EXERCISE DIRECTIONS: Exactly as written, write out the lines below from the first to the one containing "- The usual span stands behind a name", inclusive. Pictures do not belong in the copy.

───── SUPPLIED DATA

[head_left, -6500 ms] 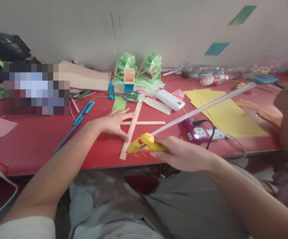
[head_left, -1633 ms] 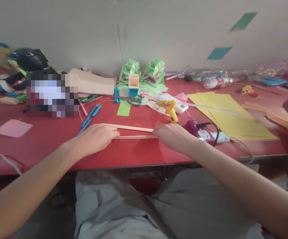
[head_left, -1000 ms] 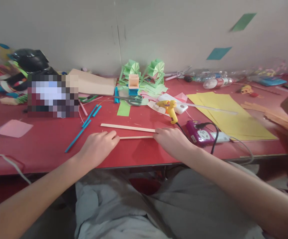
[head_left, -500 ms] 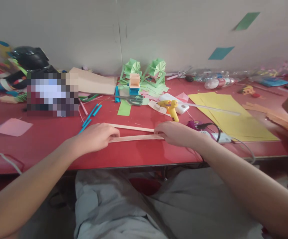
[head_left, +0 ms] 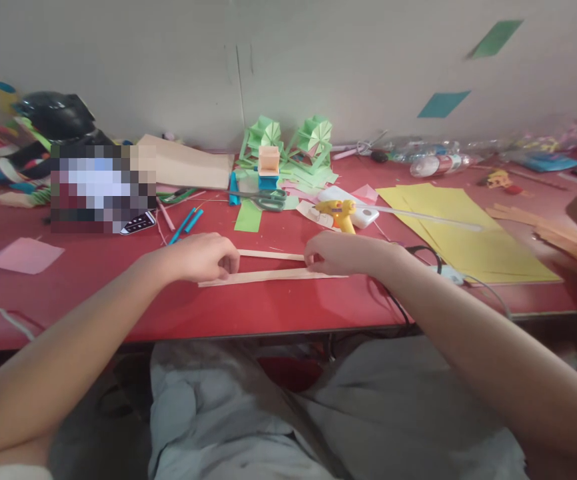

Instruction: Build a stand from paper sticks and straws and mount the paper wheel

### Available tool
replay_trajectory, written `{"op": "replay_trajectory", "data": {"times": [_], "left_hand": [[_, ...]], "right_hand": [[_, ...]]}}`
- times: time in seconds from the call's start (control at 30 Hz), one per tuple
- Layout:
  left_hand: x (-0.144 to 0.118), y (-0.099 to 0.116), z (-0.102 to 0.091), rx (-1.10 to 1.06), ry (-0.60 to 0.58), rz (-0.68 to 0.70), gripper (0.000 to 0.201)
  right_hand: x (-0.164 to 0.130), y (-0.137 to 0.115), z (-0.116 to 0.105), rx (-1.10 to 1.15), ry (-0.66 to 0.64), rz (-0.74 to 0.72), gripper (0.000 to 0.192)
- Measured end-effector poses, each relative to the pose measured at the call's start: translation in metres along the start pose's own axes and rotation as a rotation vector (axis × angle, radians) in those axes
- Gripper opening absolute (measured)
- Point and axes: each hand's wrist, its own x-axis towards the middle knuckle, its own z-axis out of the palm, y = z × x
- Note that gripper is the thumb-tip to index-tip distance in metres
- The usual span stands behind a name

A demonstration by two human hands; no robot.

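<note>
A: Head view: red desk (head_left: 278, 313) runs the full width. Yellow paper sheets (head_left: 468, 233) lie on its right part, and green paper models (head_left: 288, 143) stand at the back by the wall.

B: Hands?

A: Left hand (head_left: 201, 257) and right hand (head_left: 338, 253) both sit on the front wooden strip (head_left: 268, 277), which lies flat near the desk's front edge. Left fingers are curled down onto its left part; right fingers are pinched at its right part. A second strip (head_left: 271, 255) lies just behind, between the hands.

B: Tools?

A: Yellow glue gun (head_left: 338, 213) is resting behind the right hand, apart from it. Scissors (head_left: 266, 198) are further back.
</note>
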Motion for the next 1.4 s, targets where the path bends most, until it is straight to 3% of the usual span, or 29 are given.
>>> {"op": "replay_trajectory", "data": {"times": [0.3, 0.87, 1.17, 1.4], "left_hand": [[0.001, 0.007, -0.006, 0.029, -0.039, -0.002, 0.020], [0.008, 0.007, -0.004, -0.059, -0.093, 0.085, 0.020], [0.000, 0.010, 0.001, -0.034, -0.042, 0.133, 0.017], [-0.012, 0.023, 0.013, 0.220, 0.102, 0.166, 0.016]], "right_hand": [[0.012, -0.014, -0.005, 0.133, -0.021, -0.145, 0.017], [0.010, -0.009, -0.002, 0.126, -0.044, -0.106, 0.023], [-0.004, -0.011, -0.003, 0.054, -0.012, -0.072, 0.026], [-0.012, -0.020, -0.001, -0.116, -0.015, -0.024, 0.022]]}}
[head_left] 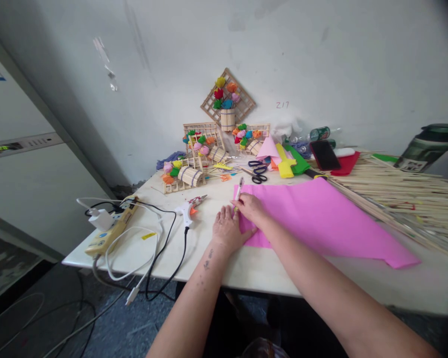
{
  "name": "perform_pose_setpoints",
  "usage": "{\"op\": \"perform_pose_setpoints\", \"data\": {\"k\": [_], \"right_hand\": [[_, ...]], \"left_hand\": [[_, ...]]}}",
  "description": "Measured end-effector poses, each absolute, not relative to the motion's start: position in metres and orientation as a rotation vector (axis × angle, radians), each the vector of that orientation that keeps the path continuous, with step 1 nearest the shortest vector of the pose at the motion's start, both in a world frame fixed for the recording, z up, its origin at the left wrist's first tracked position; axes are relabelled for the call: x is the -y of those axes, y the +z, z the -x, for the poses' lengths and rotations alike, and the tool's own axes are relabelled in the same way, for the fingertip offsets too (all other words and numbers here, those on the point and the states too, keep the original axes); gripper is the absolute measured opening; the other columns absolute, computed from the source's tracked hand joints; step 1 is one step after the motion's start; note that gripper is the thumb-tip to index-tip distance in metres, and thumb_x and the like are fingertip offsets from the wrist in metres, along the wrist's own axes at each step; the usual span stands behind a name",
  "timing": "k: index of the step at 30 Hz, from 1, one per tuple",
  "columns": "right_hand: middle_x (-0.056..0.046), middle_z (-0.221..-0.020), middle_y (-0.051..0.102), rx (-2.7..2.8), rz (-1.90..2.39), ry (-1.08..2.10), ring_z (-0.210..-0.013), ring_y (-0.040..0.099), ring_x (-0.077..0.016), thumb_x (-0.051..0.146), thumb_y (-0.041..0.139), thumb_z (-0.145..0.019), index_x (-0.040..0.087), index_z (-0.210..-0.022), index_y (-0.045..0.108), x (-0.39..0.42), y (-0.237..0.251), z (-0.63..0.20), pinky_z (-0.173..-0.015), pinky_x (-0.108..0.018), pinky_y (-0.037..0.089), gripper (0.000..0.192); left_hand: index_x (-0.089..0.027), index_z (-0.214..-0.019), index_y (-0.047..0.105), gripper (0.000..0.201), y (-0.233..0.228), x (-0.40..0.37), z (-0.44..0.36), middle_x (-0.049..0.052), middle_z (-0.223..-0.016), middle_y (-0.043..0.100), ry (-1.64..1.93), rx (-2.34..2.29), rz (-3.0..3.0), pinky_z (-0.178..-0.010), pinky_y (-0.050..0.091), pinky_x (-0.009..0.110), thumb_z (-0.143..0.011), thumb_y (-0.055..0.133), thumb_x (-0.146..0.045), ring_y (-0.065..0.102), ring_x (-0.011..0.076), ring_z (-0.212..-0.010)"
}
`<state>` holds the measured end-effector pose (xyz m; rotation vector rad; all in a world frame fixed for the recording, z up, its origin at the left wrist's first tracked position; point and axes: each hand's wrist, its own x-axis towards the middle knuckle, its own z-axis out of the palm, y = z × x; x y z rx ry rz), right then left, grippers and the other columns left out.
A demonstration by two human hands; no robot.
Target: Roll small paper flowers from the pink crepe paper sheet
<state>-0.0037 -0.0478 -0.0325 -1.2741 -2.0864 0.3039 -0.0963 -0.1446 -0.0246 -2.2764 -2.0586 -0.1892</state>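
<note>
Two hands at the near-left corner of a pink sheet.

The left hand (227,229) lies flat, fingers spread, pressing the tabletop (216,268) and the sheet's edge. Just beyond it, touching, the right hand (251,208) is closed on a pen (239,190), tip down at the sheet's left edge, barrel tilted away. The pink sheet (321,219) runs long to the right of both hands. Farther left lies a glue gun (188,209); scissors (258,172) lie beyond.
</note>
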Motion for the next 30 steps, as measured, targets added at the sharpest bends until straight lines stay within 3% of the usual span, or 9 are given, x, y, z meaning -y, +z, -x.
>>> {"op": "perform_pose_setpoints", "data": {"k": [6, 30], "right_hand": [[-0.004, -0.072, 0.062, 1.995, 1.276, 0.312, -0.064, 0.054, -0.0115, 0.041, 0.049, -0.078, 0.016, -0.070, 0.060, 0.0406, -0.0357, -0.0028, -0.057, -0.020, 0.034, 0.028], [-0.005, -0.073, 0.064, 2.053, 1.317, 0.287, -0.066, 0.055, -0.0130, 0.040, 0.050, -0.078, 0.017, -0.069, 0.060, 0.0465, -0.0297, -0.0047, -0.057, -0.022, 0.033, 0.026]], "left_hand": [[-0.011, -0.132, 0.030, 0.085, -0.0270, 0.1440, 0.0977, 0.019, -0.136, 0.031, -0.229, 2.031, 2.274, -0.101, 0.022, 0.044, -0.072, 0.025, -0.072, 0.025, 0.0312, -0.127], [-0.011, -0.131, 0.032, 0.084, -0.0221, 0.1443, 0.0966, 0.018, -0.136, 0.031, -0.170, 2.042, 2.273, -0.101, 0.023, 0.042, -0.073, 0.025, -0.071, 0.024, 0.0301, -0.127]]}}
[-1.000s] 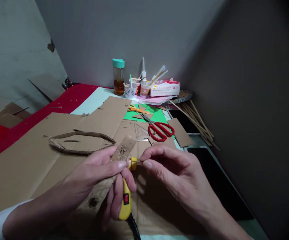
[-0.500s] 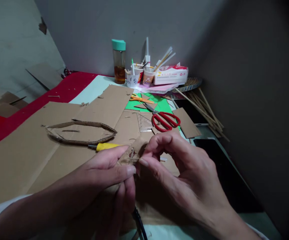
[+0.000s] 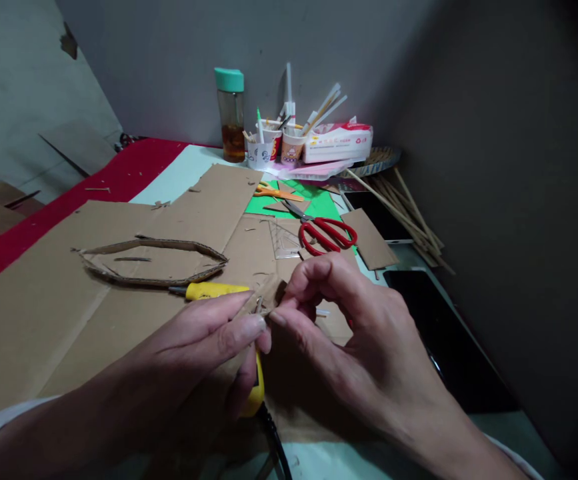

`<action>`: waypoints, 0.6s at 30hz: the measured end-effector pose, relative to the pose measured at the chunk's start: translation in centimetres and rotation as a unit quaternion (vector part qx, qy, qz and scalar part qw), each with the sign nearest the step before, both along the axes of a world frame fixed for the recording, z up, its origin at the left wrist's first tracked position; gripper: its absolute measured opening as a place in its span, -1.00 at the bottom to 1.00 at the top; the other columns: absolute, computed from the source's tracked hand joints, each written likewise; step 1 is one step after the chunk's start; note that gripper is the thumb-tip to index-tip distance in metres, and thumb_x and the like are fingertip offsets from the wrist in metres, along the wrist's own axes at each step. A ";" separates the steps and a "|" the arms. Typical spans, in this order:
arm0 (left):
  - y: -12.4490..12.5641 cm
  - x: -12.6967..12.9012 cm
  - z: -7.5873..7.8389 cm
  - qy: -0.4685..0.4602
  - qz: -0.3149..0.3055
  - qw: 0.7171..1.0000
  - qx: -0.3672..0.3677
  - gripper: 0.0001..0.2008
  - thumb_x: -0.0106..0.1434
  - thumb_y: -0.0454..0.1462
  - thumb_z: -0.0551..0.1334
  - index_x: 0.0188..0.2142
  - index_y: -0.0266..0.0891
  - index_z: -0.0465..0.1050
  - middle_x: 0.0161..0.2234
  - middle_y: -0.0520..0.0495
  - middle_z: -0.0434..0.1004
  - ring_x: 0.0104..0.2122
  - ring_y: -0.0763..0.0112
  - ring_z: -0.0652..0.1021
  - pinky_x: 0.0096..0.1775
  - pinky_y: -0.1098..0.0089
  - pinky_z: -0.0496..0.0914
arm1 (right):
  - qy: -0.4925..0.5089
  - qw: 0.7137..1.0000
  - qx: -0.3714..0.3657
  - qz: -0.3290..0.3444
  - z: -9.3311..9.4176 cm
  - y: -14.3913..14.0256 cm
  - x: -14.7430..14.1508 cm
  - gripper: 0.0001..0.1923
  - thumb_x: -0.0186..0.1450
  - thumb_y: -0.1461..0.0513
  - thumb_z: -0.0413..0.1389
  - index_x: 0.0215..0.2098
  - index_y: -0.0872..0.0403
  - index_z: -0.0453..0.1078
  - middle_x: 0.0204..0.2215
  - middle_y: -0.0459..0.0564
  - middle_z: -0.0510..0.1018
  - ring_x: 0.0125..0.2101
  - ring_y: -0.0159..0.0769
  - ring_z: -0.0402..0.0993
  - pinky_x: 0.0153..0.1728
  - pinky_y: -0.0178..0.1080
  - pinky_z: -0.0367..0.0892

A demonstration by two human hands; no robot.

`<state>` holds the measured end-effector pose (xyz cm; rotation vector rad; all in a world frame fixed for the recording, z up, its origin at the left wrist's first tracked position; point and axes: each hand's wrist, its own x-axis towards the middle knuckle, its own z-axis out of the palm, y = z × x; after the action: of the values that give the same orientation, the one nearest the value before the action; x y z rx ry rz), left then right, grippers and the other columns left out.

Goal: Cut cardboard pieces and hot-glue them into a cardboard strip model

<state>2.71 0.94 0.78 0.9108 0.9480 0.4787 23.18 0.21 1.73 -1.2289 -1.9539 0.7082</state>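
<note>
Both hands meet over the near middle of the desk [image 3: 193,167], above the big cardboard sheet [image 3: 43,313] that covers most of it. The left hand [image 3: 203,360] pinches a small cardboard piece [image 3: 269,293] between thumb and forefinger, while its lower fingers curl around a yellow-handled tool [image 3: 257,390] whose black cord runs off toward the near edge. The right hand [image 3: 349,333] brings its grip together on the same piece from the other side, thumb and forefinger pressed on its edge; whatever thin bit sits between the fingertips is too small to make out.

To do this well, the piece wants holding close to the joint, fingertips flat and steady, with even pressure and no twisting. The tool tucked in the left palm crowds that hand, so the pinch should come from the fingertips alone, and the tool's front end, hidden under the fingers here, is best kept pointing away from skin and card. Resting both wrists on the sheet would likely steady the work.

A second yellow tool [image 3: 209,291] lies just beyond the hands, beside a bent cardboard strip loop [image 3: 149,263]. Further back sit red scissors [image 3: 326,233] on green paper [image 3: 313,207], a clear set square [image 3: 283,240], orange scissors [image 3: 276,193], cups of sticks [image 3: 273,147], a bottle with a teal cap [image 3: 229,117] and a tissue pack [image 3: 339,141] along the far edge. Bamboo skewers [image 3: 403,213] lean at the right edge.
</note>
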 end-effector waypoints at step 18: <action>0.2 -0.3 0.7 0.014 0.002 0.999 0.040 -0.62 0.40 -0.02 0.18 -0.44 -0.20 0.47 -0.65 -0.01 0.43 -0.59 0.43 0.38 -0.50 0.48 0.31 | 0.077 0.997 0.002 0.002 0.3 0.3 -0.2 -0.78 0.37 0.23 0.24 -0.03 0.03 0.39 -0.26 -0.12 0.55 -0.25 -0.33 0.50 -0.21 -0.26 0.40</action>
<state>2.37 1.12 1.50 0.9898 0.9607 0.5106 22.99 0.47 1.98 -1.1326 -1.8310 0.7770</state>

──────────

WRITTEN SOLUTION:
[head_left, -6500 ms] 
[head_left, -1633 ms] 
[head_left, -1000 ms] 
[head_left, -500 ms] 
[head_left, +0 ms] 

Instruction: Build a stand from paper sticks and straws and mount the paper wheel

### Available tool
replay_trajectory, written `{"op": "replay_trajectory", "data": {"times": [_], "left_hand": [[_, ...]], "right_hand": [[_, ...]]}}`
- times: time in seconds from the call's start (control at 30 Hz), one per tuple
- Layout:
  left_hand: x (-0.144 to 0.118), y (-0.099 to 0.116), z (-0.102 to 0.091), rx (-1.10 to 1.06), ry (-0.60 to 0.58), rz (-0.68 to 0.70), gripper (0.000 to 0.201)
  right_hand: x (-0.164 to 0.130), y (-0.137 to 0.115), z (-0.116 to 0.105), rx (-1.10 to 1.15), ry (-0.66 to 0.64), rz (-0.74 to 0.72), gripper (0.000 to 0.192)
- Measured end-effector poses, each relative to the pose measured at the call's start: translation in metres along the start pose's own axes and rotation as a rotation vector (axis × angle, radians) in those axes
- Gripper opening absolute (measured)
- Point and axes: each hand's wrist, its own x-axis towards the middle knuckle, its own z-axis out of the palm, y = z × x
- Note that gripper is the thumb-tip to index-tip distance in metres
- The usual span stands behind a name

Nothing else belongs in this answer.